#### Brief:
Report back every line in the data that includes the string "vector".

#### Dataset excerpt:
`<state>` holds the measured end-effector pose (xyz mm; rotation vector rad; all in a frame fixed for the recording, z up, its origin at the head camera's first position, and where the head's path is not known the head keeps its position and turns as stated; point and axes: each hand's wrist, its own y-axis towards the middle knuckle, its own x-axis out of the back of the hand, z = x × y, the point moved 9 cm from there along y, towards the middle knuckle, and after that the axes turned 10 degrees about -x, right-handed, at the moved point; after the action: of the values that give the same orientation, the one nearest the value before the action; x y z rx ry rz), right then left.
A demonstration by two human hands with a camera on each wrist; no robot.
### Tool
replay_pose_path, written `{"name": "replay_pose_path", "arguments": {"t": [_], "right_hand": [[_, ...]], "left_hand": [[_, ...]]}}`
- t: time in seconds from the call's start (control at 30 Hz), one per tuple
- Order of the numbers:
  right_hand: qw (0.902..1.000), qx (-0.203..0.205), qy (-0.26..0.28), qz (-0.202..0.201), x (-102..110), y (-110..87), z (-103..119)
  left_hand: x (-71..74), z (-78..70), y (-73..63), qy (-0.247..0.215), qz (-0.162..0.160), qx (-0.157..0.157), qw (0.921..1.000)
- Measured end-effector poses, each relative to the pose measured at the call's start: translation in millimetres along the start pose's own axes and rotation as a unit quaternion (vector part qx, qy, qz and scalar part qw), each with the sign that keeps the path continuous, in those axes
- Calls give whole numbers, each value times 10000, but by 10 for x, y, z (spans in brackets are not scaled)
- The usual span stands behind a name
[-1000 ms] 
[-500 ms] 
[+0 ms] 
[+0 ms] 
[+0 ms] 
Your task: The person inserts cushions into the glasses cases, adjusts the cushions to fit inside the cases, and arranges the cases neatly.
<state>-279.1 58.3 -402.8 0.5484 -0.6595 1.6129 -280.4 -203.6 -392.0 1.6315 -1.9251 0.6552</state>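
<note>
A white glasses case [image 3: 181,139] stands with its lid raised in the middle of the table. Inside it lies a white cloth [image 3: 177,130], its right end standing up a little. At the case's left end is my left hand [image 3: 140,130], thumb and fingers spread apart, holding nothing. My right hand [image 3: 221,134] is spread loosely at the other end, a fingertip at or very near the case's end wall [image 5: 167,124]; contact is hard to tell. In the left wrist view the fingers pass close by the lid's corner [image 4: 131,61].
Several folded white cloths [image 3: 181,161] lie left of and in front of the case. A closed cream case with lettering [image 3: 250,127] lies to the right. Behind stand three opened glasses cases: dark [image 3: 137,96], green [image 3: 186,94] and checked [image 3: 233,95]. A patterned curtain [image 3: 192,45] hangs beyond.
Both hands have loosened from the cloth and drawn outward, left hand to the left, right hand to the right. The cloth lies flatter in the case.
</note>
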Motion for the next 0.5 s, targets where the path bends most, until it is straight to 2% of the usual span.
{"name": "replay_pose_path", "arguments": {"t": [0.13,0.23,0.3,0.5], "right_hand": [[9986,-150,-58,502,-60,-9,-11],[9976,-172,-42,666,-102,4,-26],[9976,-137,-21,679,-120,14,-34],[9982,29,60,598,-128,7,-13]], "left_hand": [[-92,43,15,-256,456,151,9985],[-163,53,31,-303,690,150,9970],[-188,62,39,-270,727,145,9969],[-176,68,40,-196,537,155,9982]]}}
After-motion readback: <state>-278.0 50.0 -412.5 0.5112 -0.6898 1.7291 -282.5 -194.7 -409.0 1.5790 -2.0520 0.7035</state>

#### Answer to this task:
`<state>` holds the measured end-effector pose (xyz mm; rotation vector rad; all in a frame fixed for the recording, z up, its origin at the head camera's first position, and where the head's path is not known the head keeps its position and turns as stated; point and axes: each hand's wrist, its own y-axis towards the middle knuckle, its own x-axis out of the back of the hand, z = x × y, the point moved 9 cm from there along y, towards the middle knuckle, and after that the axes turned 10 degrees about -x, right-handed, at the moved point; after the action: of the values that give the same orientation, the one nearest the value before the action; x y z rx ry rz), right then left.
- Measured end-effector poses, each relative to the pose measured at the call's start: translation in millimetres along the start pose's own axes and rotation as a unit quaternion (vector part qx, qy, qz and scalar part qw), each with the sign that keeps the path continuous, in those axes

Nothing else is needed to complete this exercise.